Tufts has similar posts at its other major academic affiliates, including New England Medical Center, Caritas St. Elizabeth's Medical Center and Baystate Medical Center.
"These appointments more formally reflect a long-standing and important relationship with Lahey Clinic," Dr. Jeffrey Glassroth, vice dean for academic and clinical affairs at Tufts School of Medicine, wrote in an email.
Posted by Elizabeth Cooney at 09:58 PM
January 26, 2007
Longtime Boston television health reporter and producer Rhonda L. Mann is Beth Israel Deaconess Medical Center's new director of marketing communications.

Rhonda L. Mann
Mann previously managed the health news division at WCVB-Channel 5, doing on-air reporting and producing segments for medical editor Dr. Timothy Johnson.
The hospital said her appointment to fill an open position recognized her gifts as a storyteller. Another television figure turned hospital marketing professional is Peter R. Brown, vice president of public affairs and communications at Brigham and Women's Hospital, who two years ago left a 22-year career at WBZ-Channel 4.
Zineb Marchoudi, who was a writer and producer for Channel 5's 11 p.m. news, will join Mann's department at Beth Israel Deaconess as a media relations specialist. Senior editor Michael Keating is the third member of the department.
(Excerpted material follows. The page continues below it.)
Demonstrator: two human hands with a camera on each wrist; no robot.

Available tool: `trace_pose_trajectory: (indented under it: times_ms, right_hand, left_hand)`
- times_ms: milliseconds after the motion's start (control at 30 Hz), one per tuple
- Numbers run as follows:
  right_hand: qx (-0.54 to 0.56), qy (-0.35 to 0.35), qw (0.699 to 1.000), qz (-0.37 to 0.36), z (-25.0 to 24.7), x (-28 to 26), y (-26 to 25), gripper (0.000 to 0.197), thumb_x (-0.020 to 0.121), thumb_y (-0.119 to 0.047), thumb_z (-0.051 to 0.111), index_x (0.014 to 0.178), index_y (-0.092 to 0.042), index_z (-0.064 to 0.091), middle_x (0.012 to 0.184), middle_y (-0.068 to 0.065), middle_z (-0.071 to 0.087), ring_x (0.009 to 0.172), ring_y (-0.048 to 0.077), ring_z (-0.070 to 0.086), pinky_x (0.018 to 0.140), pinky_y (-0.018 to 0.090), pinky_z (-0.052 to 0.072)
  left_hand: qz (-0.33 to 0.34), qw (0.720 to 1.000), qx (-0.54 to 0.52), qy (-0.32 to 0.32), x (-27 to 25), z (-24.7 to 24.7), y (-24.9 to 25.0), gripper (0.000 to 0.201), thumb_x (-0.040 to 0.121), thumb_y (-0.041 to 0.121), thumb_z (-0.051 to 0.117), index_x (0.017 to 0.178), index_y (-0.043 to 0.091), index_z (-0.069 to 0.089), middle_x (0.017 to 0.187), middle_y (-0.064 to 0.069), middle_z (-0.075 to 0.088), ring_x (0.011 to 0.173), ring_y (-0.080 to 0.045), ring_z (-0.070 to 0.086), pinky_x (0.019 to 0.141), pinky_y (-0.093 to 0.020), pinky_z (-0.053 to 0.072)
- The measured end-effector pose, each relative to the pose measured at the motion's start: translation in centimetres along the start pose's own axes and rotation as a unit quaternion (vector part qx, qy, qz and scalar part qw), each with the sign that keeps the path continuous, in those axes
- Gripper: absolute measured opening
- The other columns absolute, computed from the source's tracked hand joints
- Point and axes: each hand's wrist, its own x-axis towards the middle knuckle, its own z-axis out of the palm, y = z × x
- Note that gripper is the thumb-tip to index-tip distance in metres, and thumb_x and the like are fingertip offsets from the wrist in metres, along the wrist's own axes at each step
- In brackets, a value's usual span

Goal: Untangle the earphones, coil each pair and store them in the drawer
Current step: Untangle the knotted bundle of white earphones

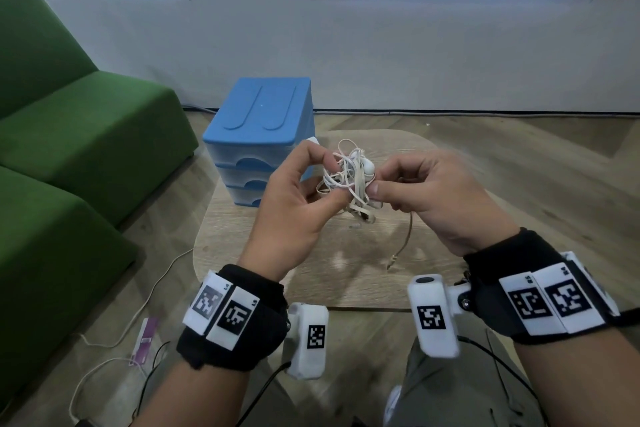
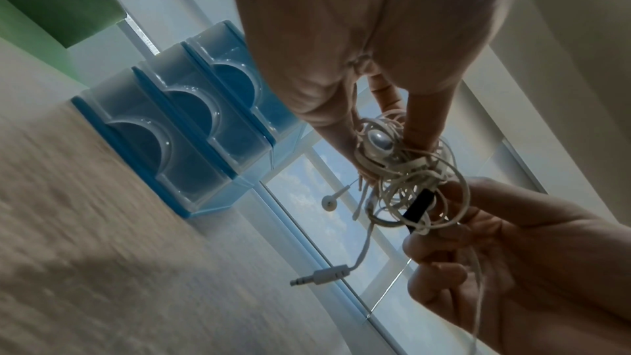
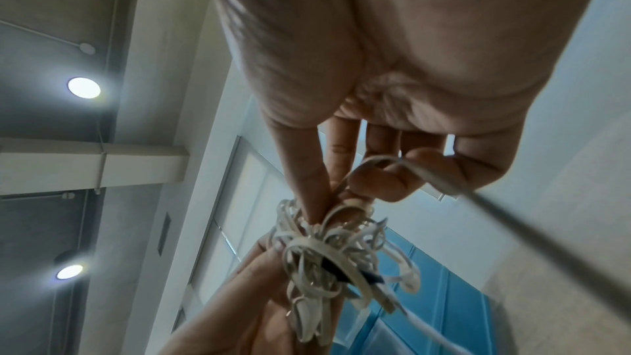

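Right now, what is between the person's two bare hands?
A tangled bundle of white earphone cables, pinched by the left hand and the right hand above the wooden table; clearest in the head view.

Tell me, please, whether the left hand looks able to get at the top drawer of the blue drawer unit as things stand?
Probably not yet: the left hand holds the tangled earphones together with the right hand. The blue drawer unit stands just behind it, drawers shut, nothing between.
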Motion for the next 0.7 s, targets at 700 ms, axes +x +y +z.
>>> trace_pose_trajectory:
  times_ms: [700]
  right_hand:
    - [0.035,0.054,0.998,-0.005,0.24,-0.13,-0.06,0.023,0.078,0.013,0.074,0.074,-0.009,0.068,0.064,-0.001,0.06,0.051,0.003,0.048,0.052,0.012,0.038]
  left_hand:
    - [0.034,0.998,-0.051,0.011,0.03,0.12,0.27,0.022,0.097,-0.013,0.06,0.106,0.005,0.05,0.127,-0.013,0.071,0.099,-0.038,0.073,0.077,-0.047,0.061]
He had been managing editor/features for Seacoast Media Group in Portsmouth, N.H., which publishes the Portsmouth Herald and Seacoastonline.com.
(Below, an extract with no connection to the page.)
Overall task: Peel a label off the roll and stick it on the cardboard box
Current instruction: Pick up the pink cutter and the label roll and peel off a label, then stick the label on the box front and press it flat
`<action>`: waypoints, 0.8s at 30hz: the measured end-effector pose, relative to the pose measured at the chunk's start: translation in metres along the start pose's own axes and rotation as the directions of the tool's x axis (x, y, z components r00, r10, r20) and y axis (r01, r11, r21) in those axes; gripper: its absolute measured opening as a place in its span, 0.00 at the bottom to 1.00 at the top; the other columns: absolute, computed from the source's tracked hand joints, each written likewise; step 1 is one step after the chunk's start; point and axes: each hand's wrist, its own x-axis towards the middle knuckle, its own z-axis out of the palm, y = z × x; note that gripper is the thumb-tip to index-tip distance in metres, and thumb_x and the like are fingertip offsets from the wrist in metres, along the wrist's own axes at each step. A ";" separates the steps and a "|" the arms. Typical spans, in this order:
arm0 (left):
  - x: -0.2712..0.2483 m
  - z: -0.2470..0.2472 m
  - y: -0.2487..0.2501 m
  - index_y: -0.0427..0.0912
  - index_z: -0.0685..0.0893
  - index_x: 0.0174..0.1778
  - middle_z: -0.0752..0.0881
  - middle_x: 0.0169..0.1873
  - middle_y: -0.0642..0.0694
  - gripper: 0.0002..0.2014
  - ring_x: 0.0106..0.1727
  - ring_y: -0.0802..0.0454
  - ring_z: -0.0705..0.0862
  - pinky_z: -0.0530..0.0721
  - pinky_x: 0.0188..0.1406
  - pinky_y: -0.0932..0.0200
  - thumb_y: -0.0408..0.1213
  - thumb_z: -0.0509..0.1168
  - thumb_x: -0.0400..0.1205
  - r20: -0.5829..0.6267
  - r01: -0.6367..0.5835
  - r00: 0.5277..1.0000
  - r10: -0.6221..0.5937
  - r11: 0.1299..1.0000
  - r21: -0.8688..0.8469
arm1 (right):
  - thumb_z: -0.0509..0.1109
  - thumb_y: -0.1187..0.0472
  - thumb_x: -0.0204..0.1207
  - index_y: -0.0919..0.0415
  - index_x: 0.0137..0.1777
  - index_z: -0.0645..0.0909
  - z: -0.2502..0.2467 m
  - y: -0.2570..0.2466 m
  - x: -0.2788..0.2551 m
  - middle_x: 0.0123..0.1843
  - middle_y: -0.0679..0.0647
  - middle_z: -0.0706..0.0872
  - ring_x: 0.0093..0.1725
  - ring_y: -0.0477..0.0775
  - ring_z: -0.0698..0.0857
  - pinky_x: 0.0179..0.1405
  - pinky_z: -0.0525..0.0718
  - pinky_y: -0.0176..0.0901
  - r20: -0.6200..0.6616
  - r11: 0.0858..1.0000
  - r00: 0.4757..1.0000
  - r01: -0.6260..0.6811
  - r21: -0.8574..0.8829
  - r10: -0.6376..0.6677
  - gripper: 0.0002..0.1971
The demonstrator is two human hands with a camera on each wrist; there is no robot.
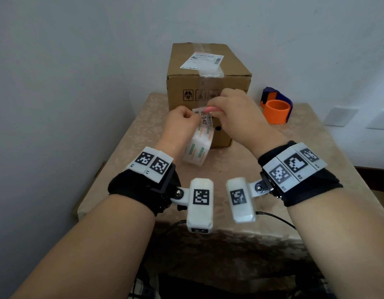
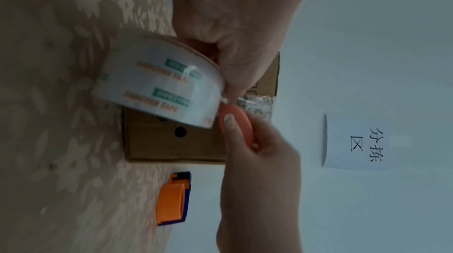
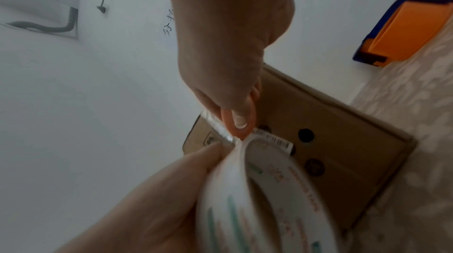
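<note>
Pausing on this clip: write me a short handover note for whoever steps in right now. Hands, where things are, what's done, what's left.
Left hand: grips the roll, held up in front of the cardboard box.
Right hand: pinches a small pink-orange tool at the roll's free edge, beside a barcode label.
The box stands on the table; a shipping label is already on its top. An orange and blue tape dispenser sits to the box's right.
Done: roll picked up, edge being worked loose.
Left: peel the label fully off and stick it on the box.
</note>
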 end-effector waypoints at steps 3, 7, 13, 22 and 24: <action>0.004 -0.012 0.001 0.48 0.75 0.36 0.84 0.35 0.52 0.09 0.30 0.59 0.83 0.76 0.17 0.71 0.36 0.62 0.83 -0.011 -0.042 0.999 0.043 0.998 0.052 | 0.64 0.56 0.81 0.57 0.57 0.84 -0.007 0.018 -0.005 0.51 0.52 0.83 0.52 0.50 0.79 0.49 0.74 0.37 -0.055 0.978 0.993 -0.090 0.189 0.102 0.11; 0.008 -0.026 0.001 0.43 0.78 0.46 0.83 0.36 0.53 0.03 0.32 0.60 0.82 0.74 0.25 0.68 0.36 0.60 0.83 -0.021 -0.024 0.999 0.025 0.999 0.045 | 0.63 0.57 0.82 0.59 0.60 0.80 -0.010 0.033 -0.018 0.51 0.48 0.83 0.50 0.45 0.80 0.43 0.75 0.27 -0.142 0.906 0.959 -0.175 0.384 0.245 0.11; -0.010 -0.018 0.014 0.49 0.78 0.42 0.84 0.40 0.52 0.06 0.40 0.55 0.82 0.75 0.33 0.62 0.35 0.62 0.83 0.236 -0.211 0.954 0.186 0.973 0.089 | 0.62 0.61 0.82 0.62 0.63 0.79 0.004 0.045 -0.029 0.54 0.52 0.84 0.52 0.48 0.81 0.48 0.78 0.34 -0.098 0.854 0.932 -0.275 0.442 0.350 0.12; -0.032 0.065 0.019 0.41 0.79 0.58 0.81 0.33 0.49 0.08 0.39 0.47 0.79 0.76 0.40 0.54 0.34 0.60 0.84 0.656 -0.666 0.685 0.317 0.637 0.388 | 0.67 0.62 0.79 0.65 0.61 0.80 0.013 0.108 -0.079 0.50 0.58 0.83 0.46 0.54 0.79 0.39 0.78 0.36 0.100 0.548 0.678 -0.665 0.507 0.729 0.13; -0.028 0.079 0.017 0.40 0.77 0.61 0.78 0.34 0.55 0.11 0.41 0.50 0.76 0.71 0.39 0.58 0.33 0.57 0.85 0.671 -0.703 0.672 0.314 0.555 0.444 | 0.68 0.64 0.78 0.64 0.59 0.81 0.012 0.117 -0.092 0.46 0.55 0.82 0.45 0.53 0.78 0.33 0.73 0.33 0.115 0.501 0.632 -0.700 0.510 0.766 0.11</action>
Posted by Elizabeth Cooney at 09:41 PM
January 26, 2007
Winning the Nobel Prize can add almost a year and a half to a laureate's life, two British economists say. But though he's 81,
Harvard physicist Roy J. Glauber, a 2005 Nobelist, isn't buying it.
"It strikes me as remarkably doubtful," he said.
The University of Warwick researchers, testing the idea that social status can influence quality of life and longevity, looked at nominees for the Nobel Prize in chemistry and physics from 1901 to 1950. They thought sudden success would tell them the effect of social status on the winners when compared to their nominated peers.
Winners lived to an average age of 77.2 years, 1.4 years longer than those who were simply nominated for the prize, who died at an average age of 75.8 years old. Varying amounts of prize money over the years didn't budge those averages, the researchers said.
But Glauber said the study might have been biased by the fact that many laureates aren't selected until they're quite old. Glauber won his Nobel 40 years after publishing his work on how light behaves.
"Needless to say, if you wait a long time in selecting any group of people, you've eliminated the people who have a short lifespan," he said in an interview. "That does load the dice in favor of longevity."
We won't know about Glauber's class of laureates for about another 50 years, when nominees' names are unsealed.
"You never know," he said. "Maybe a Nobel winner will live to be 150."